Fargate for ECS
AWS Fargate is a serverless solution for running containerized applications without managing servers.
Several IaC modules for common Fargate implementations are available. See the AS shared modules.
Amazon ECS
Amazon ECS is a container management service (manages the lifecycle of your containers, e.g. placing tasks, starting/stopping containers). ECS runs the containers on a cluster of EC2 instances and gives you the choice between two models for running your containers:
ECS Launch Type | You | AWS |
---|---|---|
EC2 | You manage the EC2s for running the containers and you manage the containers. | |
Fargate | You manage the containers. | AWS manages the underlying EC2s for running the containers. |
Fargate is preferred, since that leaves OS patching on the underlying compute as AWS' responsibility. You are only responsible for updating your container images, instead of both. EC2 offers more control over the type of compute, but AS typically does not have workloads that would require special CPUs or GPUs.
Key Terms
Term | Definition |
---|---|
Task Definition | The "blueprint": a template specifying the Docker images to use, cpu, memory, environment variables, ports, secrets, etc. |
Task | An application instance. Often there is one container per task, though we could also run multiple containers per task in order to run a sidecar for the application e.g. running a main container for the application traffic and another for detailed monitoring or metrics. |
Service | A service runs some number of copies of the task definition, providing horizontal scalability. If a task is unhealthy, the service will kill it and start a new task to guarantee the specified number of tasks are always running. |
Fargate Task vs. Fargate Service
- A job that is invoked, does some work, and completes/exits (e.g. a daily ETL) should be run as a task.

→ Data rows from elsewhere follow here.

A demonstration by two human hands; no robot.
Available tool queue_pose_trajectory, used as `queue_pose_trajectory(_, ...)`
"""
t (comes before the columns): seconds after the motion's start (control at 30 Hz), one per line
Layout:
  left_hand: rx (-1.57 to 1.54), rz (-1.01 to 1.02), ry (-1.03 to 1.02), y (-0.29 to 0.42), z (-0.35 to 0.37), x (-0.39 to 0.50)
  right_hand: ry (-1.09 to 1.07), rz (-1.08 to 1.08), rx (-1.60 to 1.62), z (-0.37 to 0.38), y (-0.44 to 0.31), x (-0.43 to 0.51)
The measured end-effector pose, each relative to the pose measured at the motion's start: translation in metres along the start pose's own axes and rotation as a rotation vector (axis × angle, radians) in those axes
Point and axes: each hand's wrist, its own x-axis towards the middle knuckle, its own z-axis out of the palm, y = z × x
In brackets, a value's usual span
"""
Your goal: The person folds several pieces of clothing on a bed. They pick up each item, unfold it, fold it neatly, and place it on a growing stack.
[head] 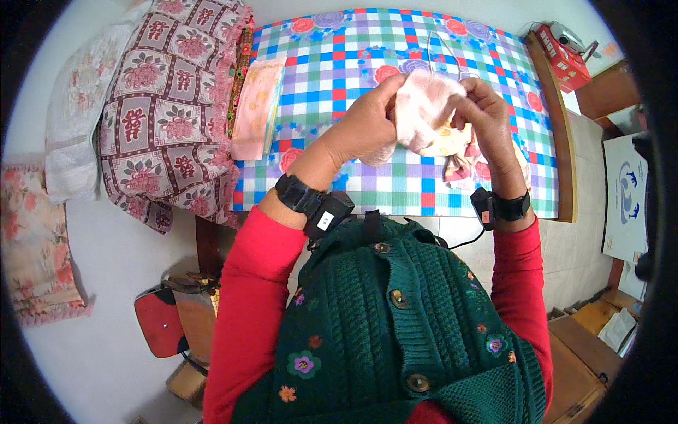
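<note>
Between my two hands I hold up a soft, pale pink-and-white fabric piece [424, 106], bunched, its exact kind unclear. My left hand [371, 119] grips its left edge, the thumb on top. At its upper right, my right hand [484, 108] pinches the cloth between bent fingers. Below hangs or lies a yellow-patterned cloth part [450, 140]; whether it joins the pale piece I cannot tell. More pink patterned cloth [466, 169] lies crumpled under my right wrist. Beyond my right hand, a thin white wire hanger [442, 50] rests on the checked table cover [318, 185].
Folded pink cloths [258, 108] lie at the cover's left side. Next to them a flower-patterned throw [164, 106] drapes over something. A raised wooden edge [559, 132] bounds the right side; past it stands a red box [564, 58]. A white box [625, 196] is farther right.
</note>
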Motion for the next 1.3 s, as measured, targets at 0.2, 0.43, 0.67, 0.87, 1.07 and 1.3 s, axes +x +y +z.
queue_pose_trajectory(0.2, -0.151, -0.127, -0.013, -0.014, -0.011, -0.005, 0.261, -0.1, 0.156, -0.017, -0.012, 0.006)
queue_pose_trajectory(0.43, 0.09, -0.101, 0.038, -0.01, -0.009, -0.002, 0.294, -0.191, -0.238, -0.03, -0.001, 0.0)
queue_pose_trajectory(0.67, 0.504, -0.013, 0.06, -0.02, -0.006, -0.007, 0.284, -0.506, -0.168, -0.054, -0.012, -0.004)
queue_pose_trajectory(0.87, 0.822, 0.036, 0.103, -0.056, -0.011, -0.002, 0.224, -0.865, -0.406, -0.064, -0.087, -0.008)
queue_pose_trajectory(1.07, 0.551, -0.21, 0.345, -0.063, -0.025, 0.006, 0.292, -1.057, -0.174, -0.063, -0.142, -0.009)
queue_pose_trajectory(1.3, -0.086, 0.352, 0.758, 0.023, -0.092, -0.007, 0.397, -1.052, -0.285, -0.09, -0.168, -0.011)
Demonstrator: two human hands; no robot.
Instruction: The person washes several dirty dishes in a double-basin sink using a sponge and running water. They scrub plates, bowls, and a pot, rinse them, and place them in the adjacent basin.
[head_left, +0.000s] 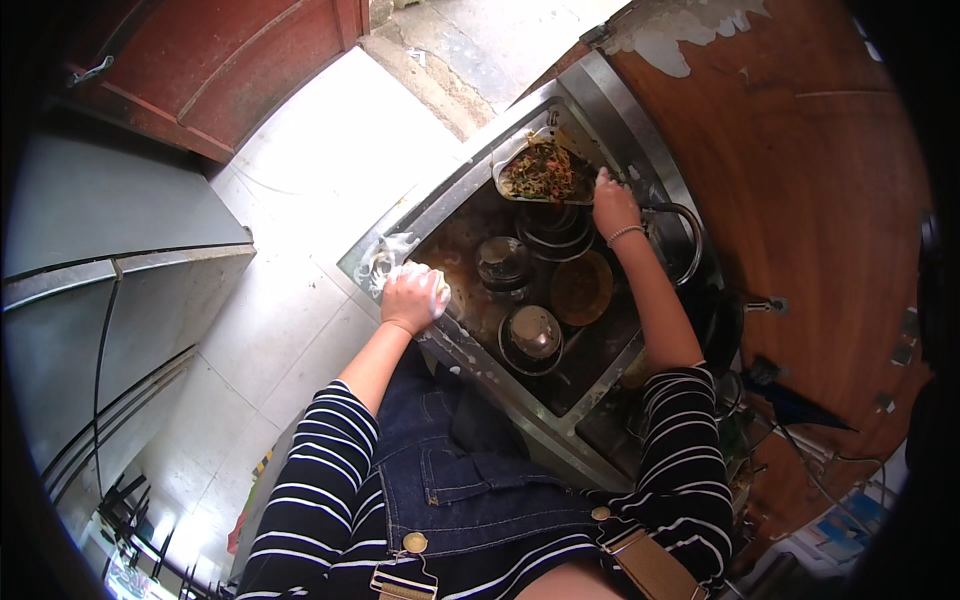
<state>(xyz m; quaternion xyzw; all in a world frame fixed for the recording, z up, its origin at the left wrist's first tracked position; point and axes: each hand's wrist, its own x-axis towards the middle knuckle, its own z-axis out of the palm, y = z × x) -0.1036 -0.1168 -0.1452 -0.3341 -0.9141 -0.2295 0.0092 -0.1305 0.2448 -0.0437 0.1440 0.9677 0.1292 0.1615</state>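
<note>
My left hand (411, 298) rests over the front left rim of a stainless steel sink (480, 358), closed around a foamy, pale sponge (440, 286) that is mostly hidden. Suds (386, 259) lie on the rim beside it. My right hand (616, 202), with foam on its fingers, reaches to the right end of a triangular sink strainer (501, 184) full of food scraps (546, 169). Whether its fingers grip the strainer is unclear. Below, in murky water, are metal bowls (534, 333), an upturned metal vessel (502, 262) and a yellowish-brown round dish (582, 288).
A curved metal faucet (694, 244) stands right of my right forearm, near a brown wooden panel (795, 195). A second basin (611, 439) adjoins the sink nearer my body. Left are a grey metal cabinet (112, 195), a white tiled floor (300, 330) and a red door (255, 67).
</note>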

- Continuously running processes (e.g. a web server) should be run as a service.
Fargate Task vs. Lambda
- A job that is invoked, does some work, and completes/exits is also a good candidate for running as a Lambda function. Both are serverless solutions where you pay for only the compute used. However, the pricing models are different and you should compare the estimated charges to determine the best option for your specific use case.
- A Lambda function is less overhead to get started, as you can run your code without containers.
- However, Lambda has strict limits on timeout, cpu, and RAM, which Fargate does not. A Fargate Task is better suited to long-running workloads or those needing more compute, which exceed the Lambda timeout/limits.
Fargate Service Concepts
Load Balancing
A dedicated load balancer enables you to attach a domain to your Fargate Service (you could attach a public IP to the service but it would change every time you redeployed the service) and distributes traffic across the tasks in your containers.
The load balancer also performs health checks on the tasks in your service; it sends periodic requests and verifies that the expected response is returned. It communicates with the ECS service scheduler to restart unhealthy tasks in order to maintain the desired number of healthy tasks in your service. When a task is unhealthy, ECS removes the task from the load balancer, waits for a deregistration delay (time for the load balancer to drain active connections), and starts a new task which it registers with the load balancer.
Auto Scaling
Reduce costs and meet demand by scaling the number of tasks running your application up/down in response to demand.
Multiple policies can be combined - when multiple policies trigger a scale out or scale in simultaneously Auto Scaling will take instruction from the one that yields the largest number of tasks running. It is not recommended to mix target tracking and step scaling policies.
There are three approaches to Auto Scaling a Fargate service:
Target Tracking
This approach increases/decreases the number of tasks running (between a max and min you specify) in order to keep metrics like cpu and memory utilization at a specified level. This is the "out of the box" approach and is typically sufficient. Target tracking is a good option when your target metrics like cpu and memory utilization fluctuate predictably for a given load and proportionally to the number of instances running your application.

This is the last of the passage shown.